[DATA BELOW — start]

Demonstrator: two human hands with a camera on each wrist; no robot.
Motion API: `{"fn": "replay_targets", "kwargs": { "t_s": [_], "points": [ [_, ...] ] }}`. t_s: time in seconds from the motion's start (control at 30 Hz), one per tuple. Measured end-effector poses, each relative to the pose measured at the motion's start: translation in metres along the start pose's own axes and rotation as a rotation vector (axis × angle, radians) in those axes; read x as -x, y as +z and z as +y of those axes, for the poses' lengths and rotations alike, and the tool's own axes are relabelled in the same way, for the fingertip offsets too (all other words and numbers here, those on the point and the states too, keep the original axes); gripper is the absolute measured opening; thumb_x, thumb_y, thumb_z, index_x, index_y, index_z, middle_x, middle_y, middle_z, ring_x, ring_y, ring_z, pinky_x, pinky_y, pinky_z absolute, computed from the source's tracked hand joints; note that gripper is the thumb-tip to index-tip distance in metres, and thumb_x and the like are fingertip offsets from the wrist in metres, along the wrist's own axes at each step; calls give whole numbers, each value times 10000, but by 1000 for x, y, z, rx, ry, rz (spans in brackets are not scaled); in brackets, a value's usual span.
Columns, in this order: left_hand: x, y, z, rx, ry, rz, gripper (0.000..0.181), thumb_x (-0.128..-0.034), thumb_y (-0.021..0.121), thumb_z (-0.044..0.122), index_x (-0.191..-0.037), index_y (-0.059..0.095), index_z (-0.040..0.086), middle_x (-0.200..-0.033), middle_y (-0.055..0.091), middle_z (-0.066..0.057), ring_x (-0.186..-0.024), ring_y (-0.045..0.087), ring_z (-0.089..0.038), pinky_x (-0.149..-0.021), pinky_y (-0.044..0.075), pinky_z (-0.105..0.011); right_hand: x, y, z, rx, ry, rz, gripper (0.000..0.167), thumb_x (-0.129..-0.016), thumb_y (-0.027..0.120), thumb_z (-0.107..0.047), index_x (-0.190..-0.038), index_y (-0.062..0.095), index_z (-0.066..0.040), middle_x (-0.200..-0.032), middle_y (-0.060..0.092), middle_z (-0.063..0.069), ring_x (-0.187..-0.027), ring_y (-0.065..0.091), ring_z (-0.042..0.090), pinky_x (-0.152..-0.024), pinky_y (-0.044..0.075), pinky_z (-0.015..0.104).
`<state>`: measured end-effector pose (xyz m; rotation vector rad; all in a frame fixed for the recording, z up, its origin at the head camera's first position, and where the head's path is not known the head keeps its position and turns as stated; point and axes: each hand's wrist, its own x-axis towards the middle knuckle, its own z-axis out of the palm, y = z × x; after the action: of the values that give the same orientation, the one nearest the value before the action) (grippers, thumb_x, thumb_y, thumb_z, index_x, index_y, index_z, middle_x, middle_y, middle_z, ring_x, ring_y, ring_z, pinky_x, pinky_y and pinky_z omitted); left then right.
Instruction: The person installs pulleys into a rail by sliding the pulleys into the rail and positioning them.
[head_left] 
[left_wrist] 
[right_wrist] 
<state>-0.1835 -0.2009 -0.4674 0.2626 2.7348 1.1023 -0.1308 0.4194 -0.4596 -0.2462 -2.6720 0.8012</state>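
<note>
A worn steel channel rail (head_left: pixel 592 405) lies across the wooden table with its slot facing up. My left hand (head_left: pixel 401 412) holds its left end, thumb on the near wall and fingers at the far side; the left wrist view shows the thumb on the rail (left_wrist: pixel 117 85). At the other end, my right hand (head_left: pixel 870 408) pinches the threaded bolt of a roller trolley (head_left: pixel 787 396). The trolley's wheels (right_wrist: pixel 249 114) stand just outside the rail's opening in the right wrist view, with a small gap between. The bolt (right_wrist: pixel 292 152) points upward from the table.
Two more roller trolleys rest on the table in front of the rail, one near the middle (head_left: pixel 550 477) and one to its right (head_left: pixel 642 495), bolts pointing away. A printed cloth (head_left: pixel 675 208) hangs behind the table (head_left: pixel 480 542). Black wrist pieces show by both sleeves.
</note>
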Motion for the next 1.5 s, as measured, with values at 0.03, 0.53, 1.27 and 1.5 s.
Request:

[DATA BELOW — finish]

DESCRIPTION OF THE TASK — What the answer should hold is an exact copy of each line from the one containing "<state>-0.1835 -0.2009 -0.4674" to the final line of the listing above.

ANSWER —
<state>-0.1835 -0.2009 -0.4674 0.2626 2.7348 1.1023 -0.1308 0.4194 -0.4596 -0.2462 -2.6720 0.8012</state>
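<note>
A worn steel channel rail (head_left: pixel 592 405) lies across the wooden table with its slot facing up. My left hand (head_left: pixel 401 412) holds its left end, thumb on the near wall and fingers at the far side; the left wrist view shows the thumb on the rail (left_wrist: pixel 117 85). At the other end, my right hand (head_left: pixel 870 408) pinches the threaded bolt of a roller trolley (head_left: pixel 787 396). The trolley's wheels (right_wrist: pixel 249 114) stand just outside the rail's opening in the right wrist view, with a small gap between. The bolt (right_wrist: pixel 292 152) points upward from the table.
Two more roller trolleys rest on the table in front of the rail, one near the middle (head_left: pixel 550 477) and one to its right (head_left: pixel 642 495), bolts pointing away. A printed cloth (head_left: pixel 675 208) hangs behind the table (head_left: pixel 480 542). Black wrist pieces show by both sleeves.
</note>
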Motion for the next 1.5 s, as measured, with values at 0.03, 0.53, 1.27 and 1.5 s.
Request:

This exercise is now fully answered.